Some of this behavior is patently criminal, some of it merely incompetent. Either way, the Bush presidency has ruined the lives of millions and caused the deaths of hundreds of thousands more, both in the United States and around the world. No U.S. president in history has done so much damage, been so unqualified, so blithely clueless or so stupidly stubborn in the face of the facts. And he continues to make speeches and give interviews, making excuses for his failures, trying to rewrite history, and convince someone, anyone, that he is not leaving the world in a shambles. I mean, he took just eight years to fuck everything up, and the least he could do would be to show a little humility as he departs.

Don’t get me wrong: I’m hopeful for the future. I’ve always thought that smart people, while not infallible, have a better chance of governing well than dumbasses, and I believe we are getting a smart and thoughtful new President to lead us through the coming dark years.

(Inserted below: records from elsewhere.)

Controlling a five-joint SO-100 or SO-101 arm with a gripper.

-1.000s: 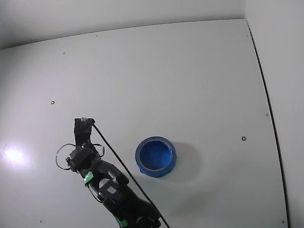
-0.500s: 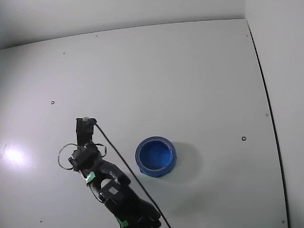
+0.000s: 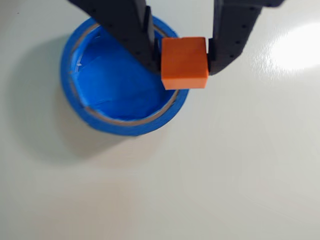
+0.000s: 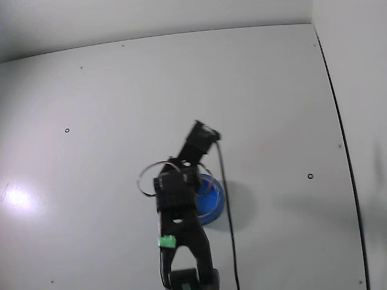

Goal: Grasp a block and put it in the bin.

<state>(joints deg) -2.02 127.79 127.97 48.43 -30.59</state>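
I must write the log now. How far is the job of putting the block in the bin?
Done: the block is grasped, clamped between the jaws of the gripper. In hand: in the wrist view it hangs over the rim of the blue bin, not its middle. Left: centre it over the bin, then release it inside.

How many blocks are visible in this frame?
1. The block is clamped in the pincer, over the rim of the blue bin in the wrist view. In the fixed view the arm hides it; more could be concealed there.
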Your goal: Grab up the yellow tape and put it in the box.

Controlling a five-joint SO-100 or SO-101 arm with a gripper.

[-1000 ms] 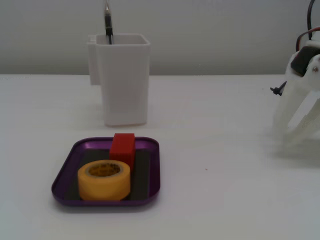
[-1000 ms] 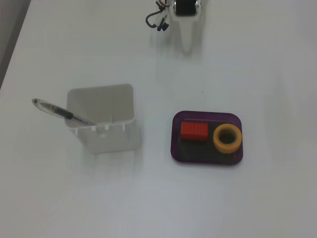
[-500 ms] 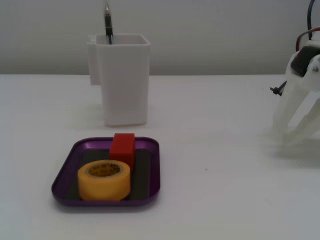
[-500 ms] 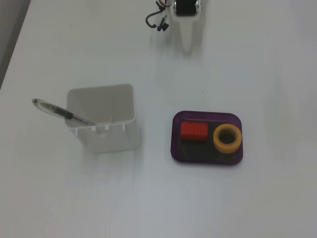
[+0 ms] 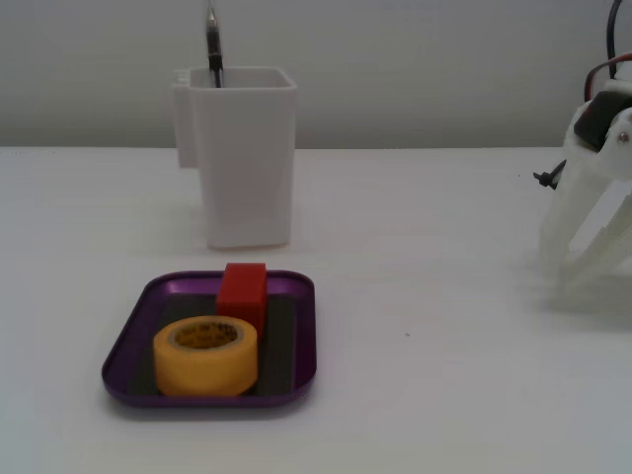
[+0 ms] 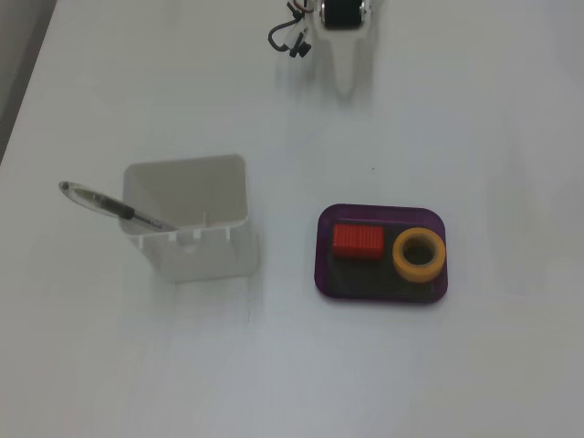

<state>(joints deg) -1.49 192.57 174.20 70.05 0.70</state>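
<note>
The white plastic two-finger gripper stands at the right edge of the low side-on fixed view, its two pale fingers splayed apart with nothing between them, tips down near the white table. In the top-down fixed view the same gripper shows at the upper middle of the frame, a black motor and a loop of dark cable just above it (its fingers blur into the tabletop there).

Well apart from it, at the lower left of the side-on view, lies the shallow purple tray with a rounded rim and dark grey floor. Inside it rests the yellow-orange roll of tape, flat on its side, in the near part of the tray; seen from above the roll fills the tray's right half. A small red cube sits just beside it in the same tray.

Behind the tray, at upper left, rises a tall white square container with a dark pen leaning out of it.
</note>
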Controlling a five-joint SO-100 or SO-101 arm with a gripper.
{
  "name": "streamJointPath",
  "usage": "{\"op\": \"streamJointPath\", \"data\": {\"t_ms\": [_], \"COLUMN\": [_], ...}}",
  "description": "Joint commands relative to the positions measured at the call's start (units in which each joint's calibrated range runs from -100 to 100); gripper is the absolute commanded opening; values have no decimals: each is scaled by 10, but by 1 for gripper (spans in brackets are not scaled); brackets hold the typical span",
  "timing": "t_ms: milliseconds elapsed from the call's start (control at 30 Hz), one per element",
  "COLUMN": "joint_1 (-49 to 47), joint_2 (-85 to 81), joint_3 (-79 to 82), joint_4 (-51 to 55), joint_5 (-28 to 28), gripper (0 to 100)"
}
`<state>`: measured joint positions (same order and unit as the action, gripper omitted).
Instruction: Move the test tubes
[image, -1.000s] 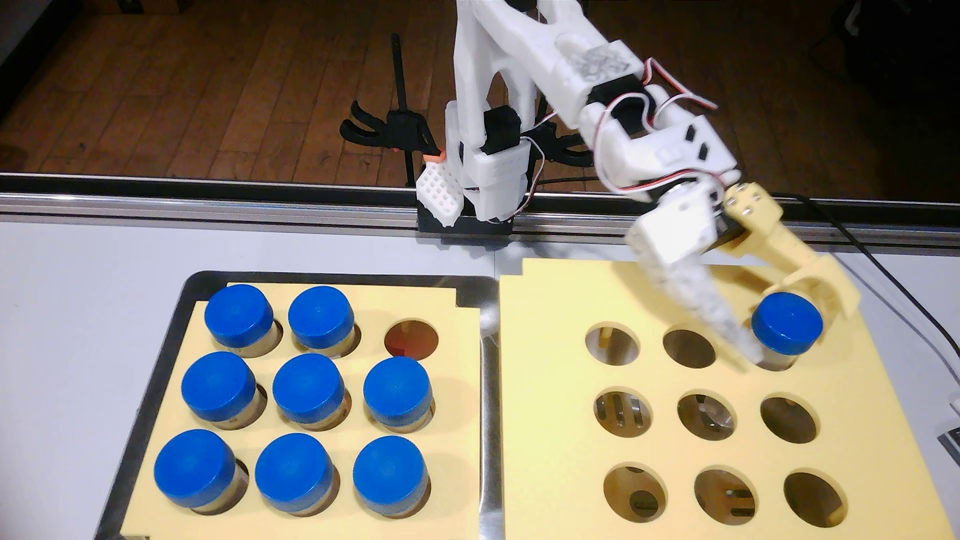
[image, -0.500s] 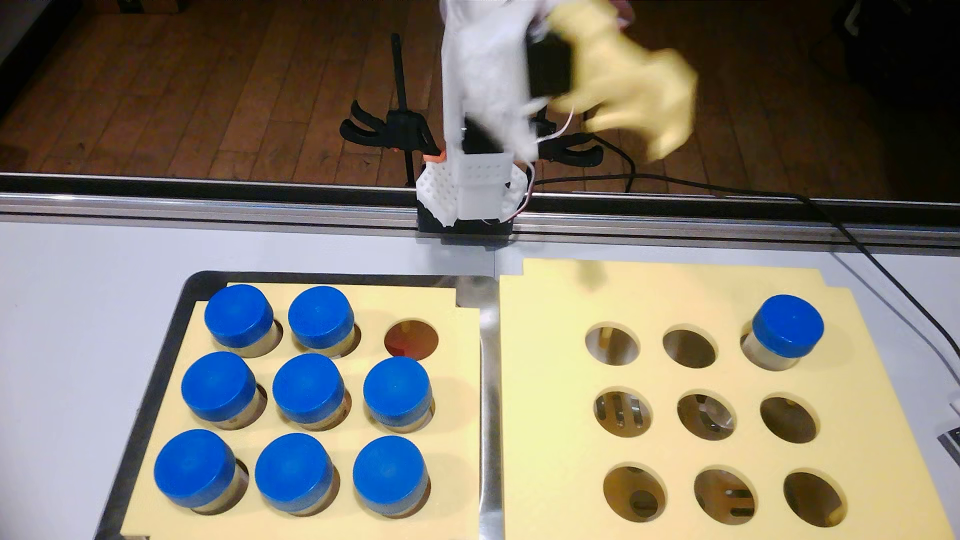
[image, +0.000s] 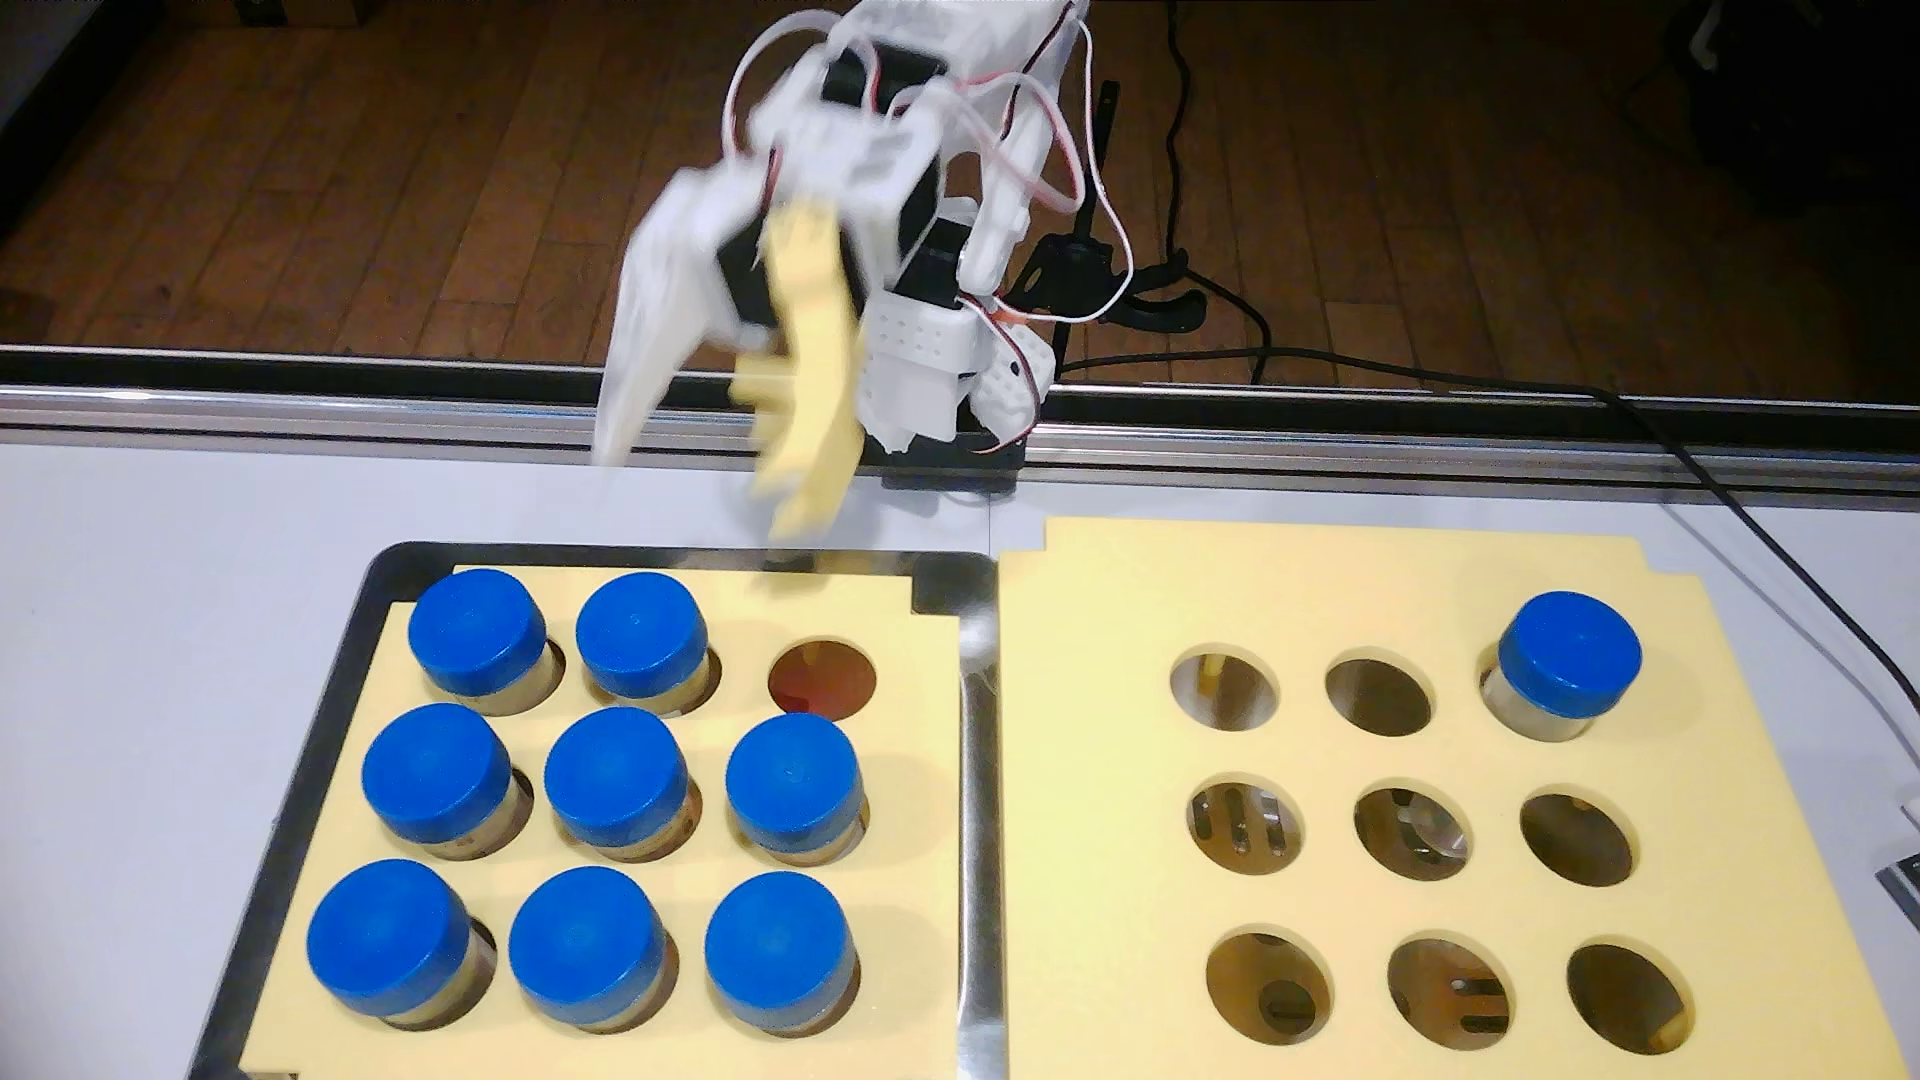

Hey, we’ve had our fun. We scornfully blew off Old Europe, we abrogated nuclear treaties, we drove huge gas guzzling pigmobiles, we borrowed money we had no way of paying back, we used the exploding equity in our homes as ATM machines, we kicked some Muslim butt in the bad, bad Middle East, we partied hearty for eight years. But We The People now have to suffer the throbbing hangover, and accept responsibility for our part in it, and pay the bills for our gigantic party of self-absorption. It seems only right that George W. Bush should have to chip in in some real way to pay for his ruinous eight years in office, for his crimes and misdemeanors, for his wooden-headed arrogance, and for his constant mispronunciation of the word “nuclear.”

After that, let the new era begin!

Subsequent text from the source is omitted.